Días después, el 8 de diciembre de ese año, la propuesta fue votada en el Pleno de San Lázaro y obtuvo la aprobación de la mayoría de los legisladores para darle turno a la Cámara de Senadores… pero sigue estancada ahí.
Para sacar la iniciativa de la “congeladora”, este 20 de marzo pasado, la actual diputada María del Rocío Corona (PRI) volvió a presentar una iniciativa en el que remota el documento aprobado.
“El texto (aprobado hace cuatro años) es vigente y representa el espíritu y objeto de la presente iniciativa.
“La realidad nos muestra que este importante esfuerzo no se ha llevado a cabo y se dejó en el olvido, representando una forma de discriminación en un asunto de relevancia para quienes sufren de discapacidad visual.
“Estamos exponiendo a estas personas a una medicación incorrecta y peligrosa, un mal manejo y almacenamiento de sus medicamentos. Les limitamos su capacidad de cuidar su salud sin depender necesariamente de alguien más. Por ello, creo necesario insistir en el tema”, asentó en su proyecto de ley.
De prosperar, por segunda ocasión la propuesta, se adicionaría un párrafo al artículo 225 de la Ley General de Salud para incluir la leyenda: “El envasado y/o empaque para su comercialización y venta al público deberá incluir la denominación distintiva o marca, denominación genérica y específica y la fecha de caducidad en lenguaje braille mediante marcas en relieve”.
Actualmente, según datos del Instituto Nacional de Estadística y Geografía (Inegi), hay 5 millones de mexicanos con alguna discapacidad, lo que equivale a cerca del 5 por ciento total de la población.
De ese total, 27 por ciento cuenta con una debilidad visual, que va desde la ceguera total hasta parcial; de cada 100 personas discapacitadas en el país, 32 la han desarrollado por enfermedad, 23 por edad avanzada, 19 al nacer, 18 como consecuencia de un accidente y 8 por diversas causas no especificadas.

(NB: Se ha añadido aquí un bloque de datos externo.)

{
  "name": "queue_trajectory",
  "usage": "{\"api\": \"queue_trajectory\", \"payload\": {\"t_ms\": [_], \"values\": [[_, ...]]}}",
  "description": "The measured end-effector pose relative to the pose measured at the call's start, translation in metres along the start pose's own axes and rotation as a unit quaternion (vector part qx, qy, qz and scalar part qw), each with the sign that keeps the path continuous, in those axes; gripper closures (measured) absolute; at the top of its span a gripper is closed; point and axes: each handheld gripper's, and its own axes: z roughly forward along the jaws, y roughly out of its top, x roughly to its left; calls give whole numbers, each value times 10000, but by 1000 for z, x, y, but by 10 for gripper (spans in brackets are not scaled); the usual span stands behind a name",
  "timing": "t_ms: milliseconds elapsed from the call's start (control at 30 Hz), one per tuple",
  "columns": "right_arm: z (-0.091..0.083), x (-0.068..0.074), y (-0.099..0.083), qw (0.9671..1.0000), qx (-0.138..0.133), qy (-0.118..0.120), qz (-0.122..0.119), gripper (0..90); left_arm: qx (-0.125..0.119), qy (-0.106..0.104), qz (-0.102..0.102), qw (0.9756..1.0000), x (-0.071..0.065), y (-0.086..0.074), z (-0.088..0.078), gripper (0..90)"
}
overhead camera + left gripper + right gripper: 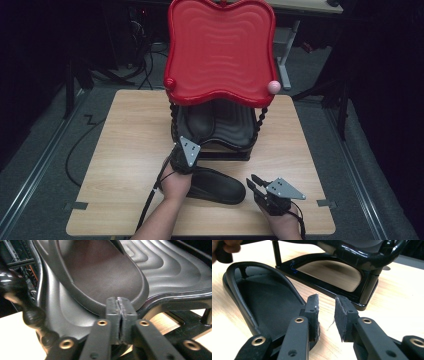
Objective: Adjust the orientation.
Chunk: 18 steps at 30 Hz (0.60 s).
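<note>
Pale wooden counter (pixel 125 150) lies beneath both pairs of jaws; grey floor (pixel 45 130) surrounds it, a black cable (pixel 69 156) well left of them, a white desk leg (pixel 286 55) far beyond

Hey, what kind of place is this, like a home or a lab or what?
Probably a lab or workshop, not a home. A bare wooden table stands on grey carpet, cables run across the floor behind, and dark equipment stands surround it. A red tray tops the shelf rack.

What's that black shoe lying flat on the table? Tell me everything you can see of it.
The black slip-on shoe looks like matte rubber or plastic, with a raised rim around a dark, smooth insole. It lies sole-down on the light wooden table, in front of the two-tier rack, between both grippers. The right gripper hovers open beside its rim, apparently not touching.
</note>
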Motion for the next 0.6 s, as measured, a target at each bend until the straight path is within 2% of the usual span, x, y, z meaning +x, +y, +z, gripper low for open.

En el caso de quienes presentan una discapacidad visual, 18 por ciento es menor de 30 años; 35 por ciento tiene entre 31 y 60 años; 47 por ciento es mayor de 60 años.
“Con lo anterior se puede apreciar que nos estamos refiriendo a las personas con la segunda discapacidad más importante en número de casos y de factores de incidencia. Debido a que la pérdida de la vista es cada vez más consecuencia del deterioro de la salud en el individuo y apunta en un futuro cercano a posicionarse como la primera o muy cerca de la primera discapacidad en los mexicanos.
“Como sociedad necesitamos pensar qué le estamos ofreciendo a este sector altamente vulnerable para la atención de su salud y cómo los estamos apoyando en el proceso de comprar, almacenar, identificar y utilizar la medicina que requieren. No estamos haciendo a la fecha, absolutamente nada”, dice el documento.
La iniciativa señala que 6 de cada 10 personas con discapacidad visual en México carece de acceso a servicios de salud, por lo que se automedican con químicos, cuyo contenido no pueden leer.